Using Graphene and MoS2, Researchers Design Miniature Spectrometers

An international research team, including researchers from Aalto University, Shanghai Jiao Tong University, Zhejiang University, Sichuan University, Oregon State University, Yonsei University, and the University of Cambridge, designed miniature spectrometers consisting of a 'sandwich' of different components, including graphene, molybdenum disulfide (MoS₂), and tungsten diselenide (WSe₂).

Thanks to computational programs and artificial intelligence, the spectrometer reportedly broke all current resolution records and did so in a much smaller package. The new miniaturized device can be used in a wide range of fields, from checking the quality of food to analyzing starlight or detecting faint clues of life in outer space.

Traditional spectrometers typically rely on bulky components to filter and disperse light. Modern methods have simplified these components to reduce size, but are still limited by resolution and bandwidth. In addition, traditional spectrometers are heavy and take up a lot of space, which limits their use in portable and mobile devices.

(Credit: Chang-Seuk Lee and Tae Hyun Kim/ACS Appl. Nano Mater)

To solve these problems and reduce the size of the system, the researchers combined layered materials with artificial intelligence algorithms. The result is an all-in-one spectrometer several thousand times smaller than current commercial systems. At the same time, its performance is comparable to that of benchtop systems. In other words, these new spectrometers will provide a portable alternative to discovering otherwise unseen information without even having to go into the lab.

"We have eliminated the need for detector arrays, dispersive elements and filters." Dr. Hoon Hahn Yoon of Aalto University in Finland, first author of the paper, said, "This is an all-in-one compact device that could revolutionize the field. This on-chip spectrometer technology promises to provide high performance and new utility throughout science and industry."

The different combinations of material compositions (among them graphene, MoS₂ and other materials, as mentioned earlier) allow the detection of light beyond the visible spectrum and as far as the near infrared region. This means that the spectrometer detects more than just color, enabling applications such as chemical analysis and night vision.

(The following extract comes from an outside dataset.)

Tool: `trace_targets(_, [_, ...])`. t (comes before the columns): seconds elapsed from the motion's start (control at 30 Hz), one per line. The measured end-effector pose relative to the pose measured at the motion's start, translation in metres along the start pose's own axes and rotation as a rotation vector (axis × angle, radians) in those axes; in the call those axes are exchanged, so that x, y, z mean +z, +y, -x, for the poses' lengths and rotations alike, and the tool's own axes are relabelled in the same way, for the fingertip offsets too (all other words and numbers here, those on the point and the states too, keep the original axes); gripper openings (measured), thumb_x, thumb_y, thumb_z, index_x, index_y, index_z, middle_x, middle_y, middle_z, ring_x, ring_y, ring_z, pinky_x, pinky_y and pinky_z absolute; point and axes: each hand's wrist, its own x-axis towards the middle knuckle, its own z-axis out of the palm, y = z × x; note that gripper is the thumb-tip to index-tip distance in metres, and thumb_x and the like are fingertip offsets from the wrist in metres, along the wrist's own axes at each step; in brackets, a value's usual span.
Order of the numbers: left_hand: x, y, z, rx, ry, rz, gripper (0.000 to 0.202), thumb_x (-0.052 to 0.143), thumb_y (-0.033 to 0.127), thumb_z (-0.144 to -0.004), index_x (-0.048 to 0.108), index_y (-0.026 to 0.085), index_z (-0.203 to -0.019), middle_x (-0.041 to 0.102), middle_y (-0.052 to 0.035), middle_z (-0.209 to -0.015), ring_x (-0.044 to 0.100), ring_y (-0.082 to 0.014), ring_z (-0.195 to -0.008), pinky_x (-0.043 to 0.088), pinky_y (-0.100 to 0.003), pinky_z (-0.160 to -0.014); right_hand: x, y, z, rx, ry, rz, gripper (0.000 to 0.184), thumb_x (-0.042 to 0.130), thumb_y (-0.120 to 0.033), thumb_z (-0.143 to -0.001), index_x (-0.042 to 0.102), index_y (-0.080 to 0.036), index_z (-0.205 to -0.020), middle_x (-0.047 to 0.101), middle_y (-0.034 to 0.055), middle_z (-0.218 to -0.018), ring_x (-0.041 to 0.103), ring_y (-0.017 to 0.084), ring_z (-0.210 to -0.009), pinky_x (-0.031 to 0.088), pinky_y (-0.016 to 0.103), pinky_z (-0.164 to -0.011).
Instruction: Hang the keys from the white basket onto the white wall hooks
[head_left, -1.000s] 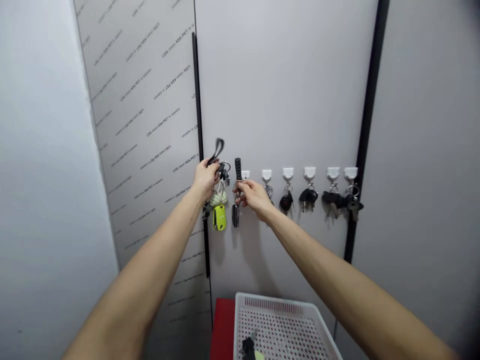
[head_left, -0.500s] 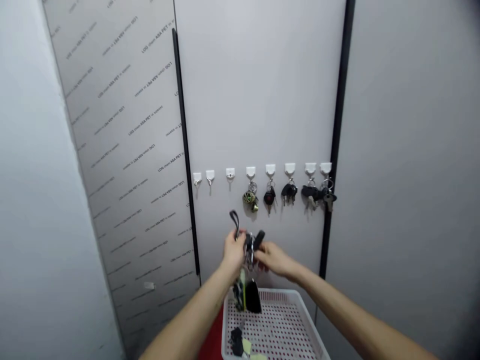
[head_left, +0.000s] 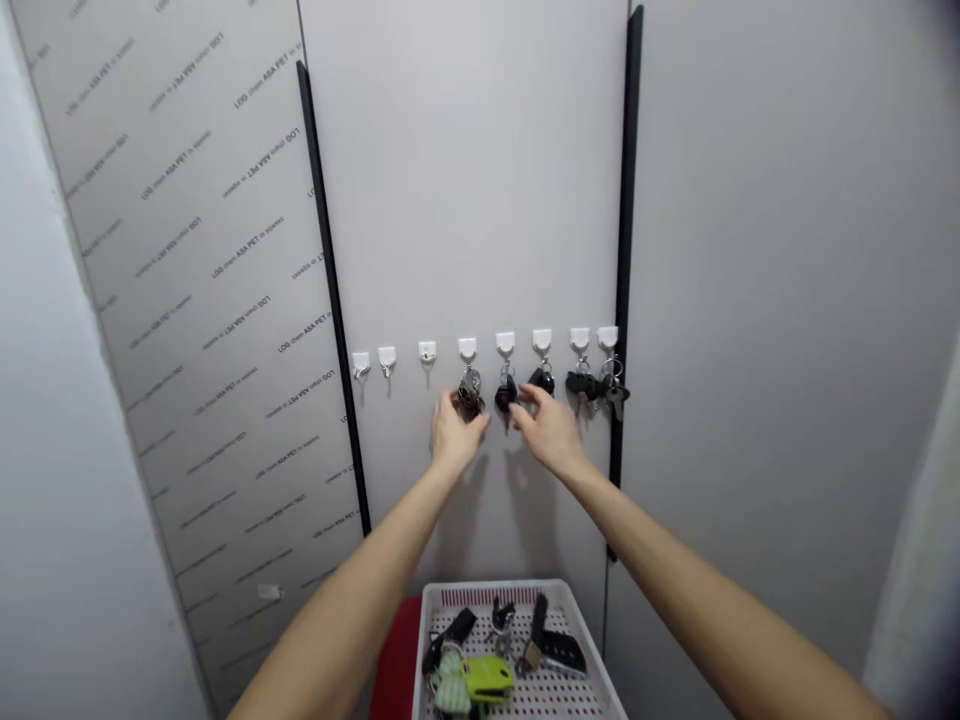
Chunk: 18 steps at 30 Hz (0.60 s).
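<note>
A brass-coloured keychain with keys [head_left: 470, 393] hangs from a white wall hook [head_left: 467, 348]. My left hand [head_left: 455, 437] is just below it, thumb and fingers apart on either side; whether they touch it I cannot tell. To the right, a black car key [head_left: 505, 393] hangs from its own hook [head_left: 505, 343]. My right hand [head_left: 553, 432] is beside this key with thumb and index finger apart. Behind its fingertips hangs another black key bunch [head_left: 542, 380], partly covered.
More black and metal keys [head_left: 598, 387] hang at the right end of the hook row. Three hooks at the left carry nothing. Below, a white perforated basket [head_left: 592, 650] holds several key sets, a lime-green case [head_left: 487, 680] and a pale green tassel-like piece [head_left: 451, 685]. Red material [head_left: 396, 650] lies beside it.
The bunch of keys and fobs my hands held over the basket now lies in it. Both hands have risen to the hanging keys, and the view has shifted right.
</note>
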Motion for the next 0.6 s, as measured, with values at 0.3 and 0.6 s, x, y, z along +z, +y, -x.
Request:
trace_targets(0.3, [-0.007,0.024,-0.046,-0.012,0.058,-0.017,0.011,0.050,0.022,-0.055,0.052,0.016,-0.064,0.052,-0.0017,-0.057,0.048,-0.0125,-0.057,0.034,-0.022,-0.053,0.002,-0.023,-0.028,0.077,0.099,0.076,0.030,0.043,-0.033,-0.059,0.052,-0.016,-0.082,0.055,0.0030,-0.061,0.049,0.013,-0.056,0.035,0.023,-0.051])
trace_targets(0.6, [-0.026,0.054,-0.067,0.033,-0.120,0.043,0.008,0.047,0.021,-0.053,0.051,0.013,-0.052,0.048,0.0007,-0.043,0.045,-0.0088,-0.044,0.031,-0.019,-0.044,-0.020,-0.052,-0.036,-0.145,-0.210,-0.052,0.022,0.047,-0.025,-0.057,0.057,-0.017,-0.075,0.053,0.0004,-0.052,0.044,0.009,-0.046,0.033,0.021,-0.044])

The new devices can be incorporated into instruments such as drones, cell phones and lab-on-a-chip platforms that can perform multiple experiments in a single integrated circuit. The latter also offers opportunities for the healthcare sector. In this field, spectrometers and light detectors are already key components of imaging and diagnostic systems - new miniaturized devices could enable simultaneous visualization and detection of 'chemical fingerprints', leading to possibilities in biomedicine.

(Credit: Chang-Seuk Lee and Tae Hyun Kim/ACS Appl. Nano Mater)

"Our microspectrometer provides high spatial and spectral resolution at the micron and nanoscale, which is particularly exciting for responsive bioimplants and innovative imaging techniques," said co-author Professor Tawfique Hasan of the Cambridge Graphene Centre.

The miniature spectrometers consist of graphene and MoS₂ hold great potential for scalability and integration due to compatibility with well-established industrial processes. It could open up the future for the next generation of smartphone cameras that will evolve into hyperspectral cameras in a way that traditional color cameras cannot.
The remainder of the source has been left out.